Searching for Homes With Price Cuts
"If it's not on sale, I'm not buying it." We've been hearing that from people shopping for everything from ball gowns to canned tuna, and evidently it's the motto of a lot of home-seekers as well. Today Trulia is launching a new search filter on its site to allow shoppers to look for only those homes that have had a price reduction. Folks at Trulia say 25 percent of the listings in the District have had at least one price reduction, by an average amount of $81,318.
In this climate, you have to wonder if sellers will (or ought to) build in a price reduction right at the start of the listing, dropping the price after a week or two so these filters catch them.
Sales volume is picking up in the Washington area, and not just because sellers have lowered the price, said Glenn Kelman, chief exec of the Redfin online brokerage. "Buyers have settled down, too," he said. "There was a lot more gamesmanship and uncertainty three months ago than now."

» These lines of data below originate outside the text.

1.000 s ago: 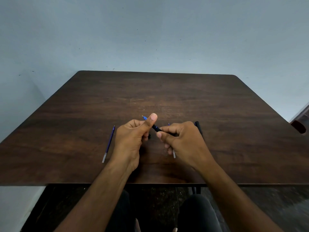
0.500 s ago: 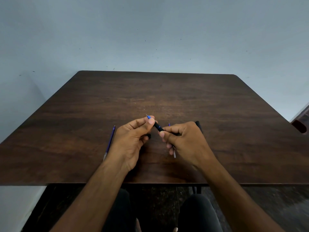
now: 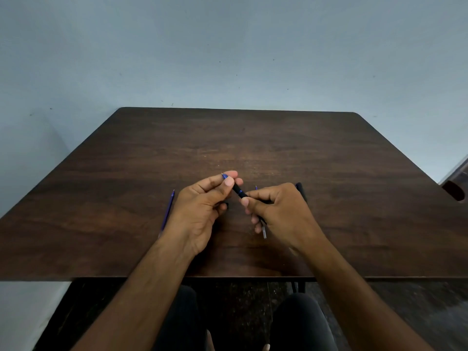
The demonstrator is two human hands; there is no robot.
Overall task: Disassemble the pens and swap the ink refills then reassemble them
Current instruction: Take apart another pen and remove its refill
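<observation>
Both hands hold one black pen (image 3: 238,191) above the dark wooden table (image 3: 278,148), its blue tip pointing up and to the left. My left hand (image 3: 202,209) pinches the tip end between thumb and fingers. My right hand (image 3: 281,214) grips the barrel behind it. A blue refill (image 3: 167,214) lies on the table just left of my left hand. A second thin refill (image 3: 263,230) shows partly under my right hand. Behind my right hand, a black pen part (image 3: 301,191) sticks out.
The table's near edge (image 3: 101,277) runs just below my wrists, with my dark-clothed legs under it. A pale wall stands behind the table. A dark chair part (image 3: 454,191) shows at the far right.
My left thumb, raised a second ago, has come down onto the pen's tip end. The fingers of my left hand now close around the tip. The right hand has barely moved.
</observation>
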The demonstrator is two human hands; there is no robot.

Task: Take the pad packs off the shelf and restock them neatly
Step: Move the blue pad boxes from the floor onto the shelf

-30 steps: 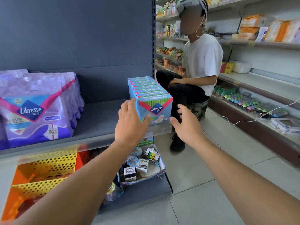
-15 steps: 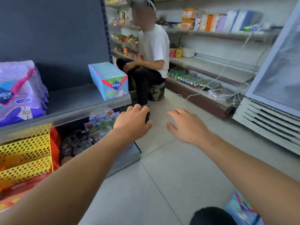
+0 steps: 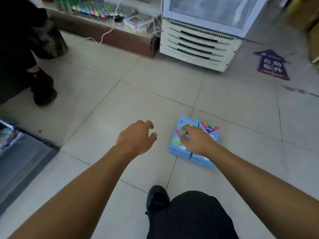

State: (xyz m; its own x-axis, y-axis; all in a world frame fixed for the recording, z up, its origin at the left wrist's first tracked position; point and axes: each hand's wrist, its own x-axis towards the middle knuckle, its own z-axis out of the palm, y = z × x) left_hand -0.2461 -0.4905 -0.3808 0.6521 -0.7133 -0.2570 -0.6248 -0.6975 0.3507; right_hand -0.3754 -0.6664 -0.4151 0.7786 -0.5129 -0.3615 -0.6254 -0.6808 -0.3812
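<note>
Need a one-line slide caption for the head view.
Right hand reaches onto blue pad packs stacked on the tiled floor; left hand hovers beside, empty.

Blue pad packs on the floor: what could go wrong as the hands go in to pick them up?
1. The blue pad packs lie in two stacks side by side; gripping one stack could knock the other askew.
2. Only the right hand is over them; the left hand hangs empty to the side, so a one-handed lift may shed packs.
3. The person's black shoe is close by and could kick them.
</note>
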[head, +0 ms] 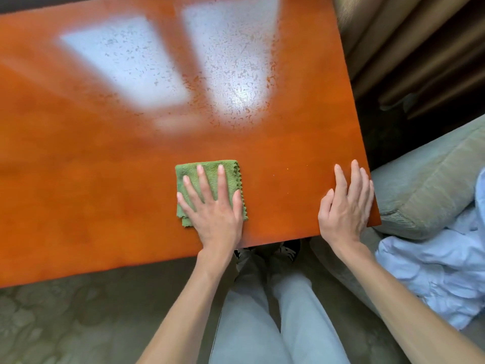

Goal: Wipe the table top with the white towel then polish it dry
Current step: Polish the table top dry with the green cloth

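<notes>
The orange-brown glossy table top fills most of the view, with bright window reflections and speckled droplets on its far half. A folded green cloth lies near the front edge. My left hand presses flat on it with the fingers spread. Empty and lying flat, my right hand rests at the table's front right corner. A crumpled white towel sits off the table on the seat at the right, touched by neither hand.
A grey-green sofa stands close against the table's right edge. Brown curtains hang at the back right. My legs in light trousers are just below the front edge, over a patterned carpet.
</notes>
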Tool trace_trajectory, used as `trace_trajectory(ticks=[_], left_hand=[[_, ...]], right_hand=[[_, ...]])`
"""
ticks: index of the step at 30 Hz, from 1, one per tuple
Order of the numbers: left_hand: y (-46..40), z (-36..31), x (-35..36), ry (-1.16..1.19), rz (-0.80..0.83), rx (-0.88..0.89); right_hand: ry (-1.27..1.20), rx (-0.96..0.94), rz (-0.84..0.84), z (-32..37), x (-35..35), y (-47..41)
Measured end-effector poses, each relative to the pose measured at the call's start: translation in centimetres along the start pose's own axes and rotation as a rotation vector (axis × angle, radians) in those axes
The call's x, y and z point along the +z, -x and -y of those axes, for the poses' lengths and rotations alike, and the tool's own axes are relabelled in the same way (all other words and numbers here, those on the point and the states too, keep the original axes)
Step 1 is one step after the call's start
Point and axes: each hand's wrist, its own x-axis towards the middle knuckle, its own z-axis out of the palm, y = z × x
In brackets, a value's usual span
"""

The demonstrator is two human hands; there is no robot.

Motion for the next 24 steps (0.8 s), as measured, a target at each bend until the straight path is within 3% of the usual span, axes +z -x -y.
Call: trace_trajectory(ticks=[4, 6, 10, 14, 16, 18, 21, 24], left_hand=[[-5.2, -2.3, -0.2, -0.040, -0.001, 0.244], [-8.8, -2.1, -0.8, -0.049, -0.010, 0.266], [-13.1, 1.8, -2.5, -0.022, 0.027, 0.078], [-8.5, 4.2, -2.3, -0.002, -0.017, -0.116], [-5.3, 2.0, -1.5, -0.007, -0.035, -0.160], [-3.5, -2.1, -0.7, -0.008, -0.032, -0.125], [-2.0, -10.2, 0.8, -0.074, -0.026, 0.043], [-0.8, -18.8, 2.3, -0.050, -0.022, 0.252]], right_hand=[[0.001, -0.006, -0.001, -0.1, -0.2, -0.1], [-0.002, -0.013, 0.016, -0.3, -0.3, -0.1], [-0.026, -0.036, 0.039, -0.7, -0.8, -0.3], [-0.167, 0.002, 0.076, -3.3, -2.3, -2.5], [-0.314, 0.059, 0.147, -5.0, -2.8, -3.6], [-0.530, 0.111, 0.332, -6.4, -3.3, -4.7], [-0.741, 0.114, 0.550, -7.9, -3.8, -5.2], [-0.956, 0.253, 0.553, -9.3, -3.8, -5.3]])
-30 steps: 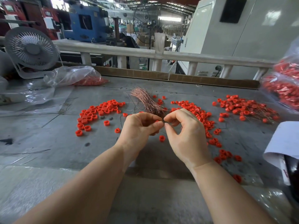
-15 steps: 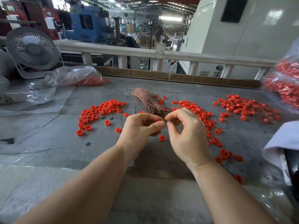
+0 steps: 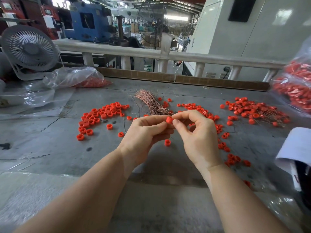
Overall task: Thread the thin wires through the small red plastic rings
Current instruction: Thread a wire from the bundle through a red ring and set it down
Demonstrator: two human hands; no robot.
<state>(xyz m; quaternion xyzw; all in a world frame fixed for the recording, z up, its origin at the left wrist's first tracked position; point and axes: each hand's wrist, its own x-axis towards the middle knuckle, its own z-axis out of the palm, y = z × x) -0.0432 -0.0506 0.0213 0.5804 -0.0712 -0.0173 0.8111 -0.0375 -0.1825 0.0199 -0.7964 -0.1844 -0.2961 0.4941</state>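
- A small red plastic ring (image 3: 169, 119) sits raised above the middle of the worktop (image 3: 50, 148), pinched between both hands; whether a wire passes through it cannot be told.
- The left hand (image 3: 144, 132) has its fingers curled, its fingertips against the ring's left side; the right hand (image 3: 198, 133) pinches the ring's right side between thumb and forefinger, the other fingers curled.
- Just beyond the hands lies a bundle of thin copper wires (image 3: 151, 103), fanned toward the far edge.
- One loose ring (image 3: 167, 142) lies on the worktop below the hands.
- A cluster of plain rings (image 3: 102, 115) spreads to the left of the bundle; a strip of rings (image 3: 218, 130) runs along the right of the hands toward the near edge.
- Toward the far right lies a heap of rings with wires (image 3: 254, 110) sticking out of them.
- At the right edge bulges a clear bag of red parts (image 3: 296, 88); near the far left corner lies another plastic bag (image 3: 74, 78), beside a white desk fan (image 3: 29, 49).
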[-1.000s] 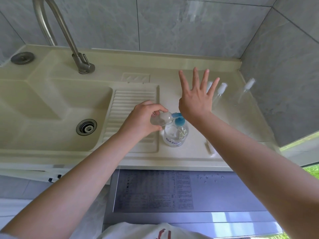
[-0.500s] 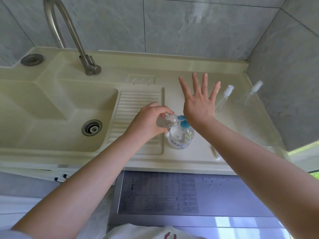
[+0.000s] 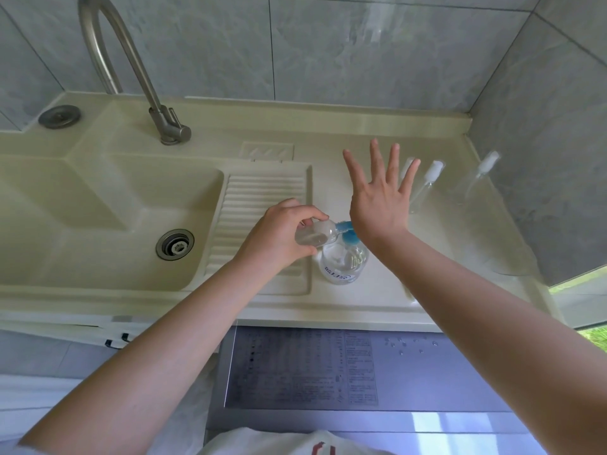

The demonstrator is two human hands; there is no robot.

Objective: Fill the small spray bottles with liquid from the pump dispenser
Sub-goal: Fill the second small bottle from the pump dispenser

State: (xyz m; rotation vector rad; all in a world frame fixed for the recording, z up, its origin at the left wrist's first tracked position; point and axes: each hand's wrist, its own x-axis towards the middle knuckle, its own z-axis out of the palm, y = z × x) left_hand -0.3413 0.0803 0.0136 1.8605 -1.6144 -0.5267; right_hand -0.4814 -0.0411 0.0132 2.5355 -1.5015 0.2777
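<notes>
On the cream desk (image 3: 377, 290) beside the sink, your left hand (image 3: 279, 234) grips a small spray bottle (image 3: 312, 234) at the pump dispenser (image 3: 343, 257) spout; your right hand (image 3: 377, 205), fingers spread, presses the pump. Light, slick plastic: hold its body.

Pump dispenser (image 3: 343, 262) clear, blue head; sink (image 3: 108, 205) cream; wall tiles (image 3: 361, 50) grey marbled.

Pump dispenser (image 3: 343, 262) right of washboard (image 3: 262, 211); spray bottles (image 3: 427, 182) behind, seemingly upright.
</notes>
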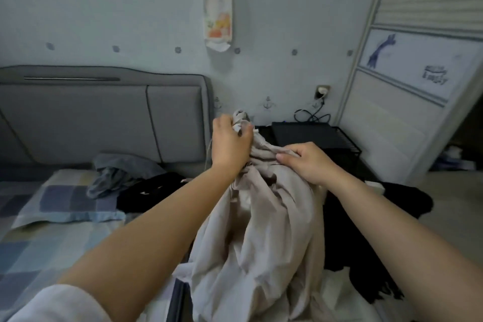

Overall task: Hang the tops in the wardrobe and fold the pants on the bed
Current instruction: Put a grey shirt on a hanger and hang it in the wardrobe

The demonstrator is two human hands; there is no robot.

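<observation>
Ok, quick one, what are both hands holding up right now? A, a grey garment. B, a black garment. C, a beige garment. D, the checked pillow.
C: the left hand and the right hand both grip the bunched top edge of the beige garment, while the black garment, the grey garment and the checked pillow lie untouched on the bed.

Beige garment point(261, 217) at six o'clock; black clothes point(151, 191) and grey clothes point(117, 172) toward nine; blue-checked bedding point(39, 217) at eight; grey headboard point(78, 117); pale blue crest-patterned wallpaper point(130, 21) at twelve.
</observation>
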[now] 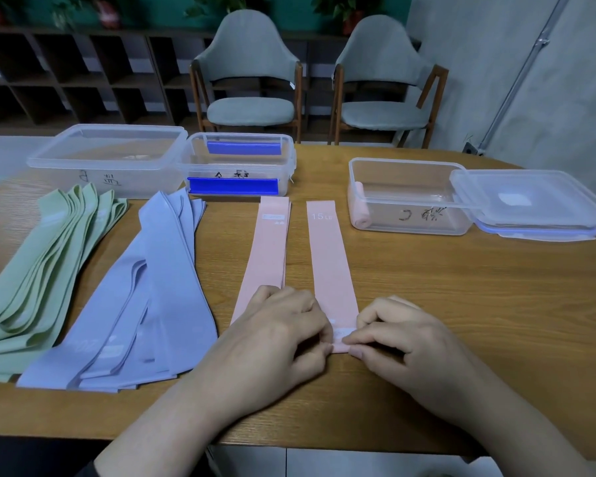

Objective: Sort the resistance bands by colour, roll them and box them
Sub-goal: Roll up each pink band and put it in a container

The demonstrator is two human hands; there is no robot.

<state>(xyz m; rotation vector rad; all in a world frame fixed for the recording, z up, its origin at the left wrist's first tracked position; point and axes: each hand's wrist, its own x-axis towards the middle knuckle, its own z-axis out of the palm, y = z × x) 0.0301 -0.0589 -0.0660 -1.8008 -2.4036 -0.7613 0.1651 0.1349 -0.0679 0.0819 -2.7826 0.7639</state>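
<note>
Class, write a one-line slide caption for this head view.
Both hands, left hand and right hand, start rolling a pink band beside green and blue piles.

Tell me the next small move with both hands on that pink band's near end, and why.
Probably tuck the pinched end over and start rolling it away. Both the left hand and right hand pinch the near end of the right pink band, which lies flat and unrolled, while one rolled pink band already sits in the open right box.
</note>
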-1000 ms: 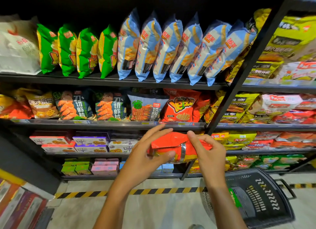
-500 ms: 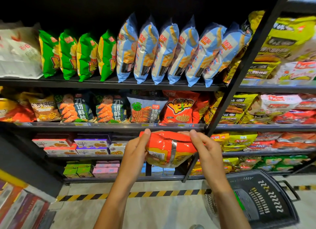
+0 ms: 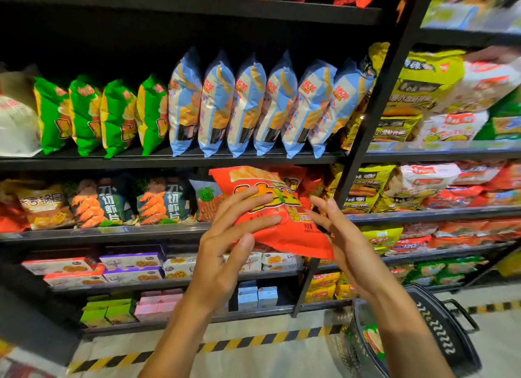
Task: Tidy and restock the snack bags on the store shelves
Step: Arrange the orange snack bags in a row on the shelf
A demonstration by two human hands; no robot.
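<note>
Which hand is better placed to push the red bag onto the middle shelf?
Probably the left hand: its fingers lie across the front of the red bag and its thumb underneath. The right hand touches only the bag's side.

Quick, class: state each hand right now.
Left hand: holding the glossy orange-red snack bag, thumb under, fingers across its front.
Right hand: open, fingers straight at the bag's right edge.

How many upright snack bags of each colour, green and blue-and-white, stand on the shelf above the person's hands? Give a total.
Green bags: 4
Blue-and-white bags: 6
Total: 10
</note>
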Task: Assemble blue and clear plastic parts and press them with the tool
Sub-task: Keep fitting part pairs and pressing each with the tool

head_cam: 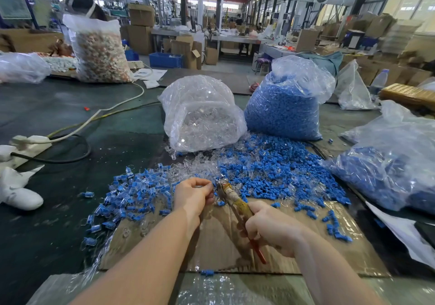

You can find more on Trulia, Redfin and other Web real estate services in a story about the new breed of data-loving home buyers, which I just turned in for Saturday's newspaper.
So, what's your advice? Should sellers list their home a tad higher, so they can splash around news of their price reduction after just a week or two? Are buyers getting too focused on the "price reduced" selling point? Is real estate becoming like rug shops, with their perpetual sales and "store-closing prices?"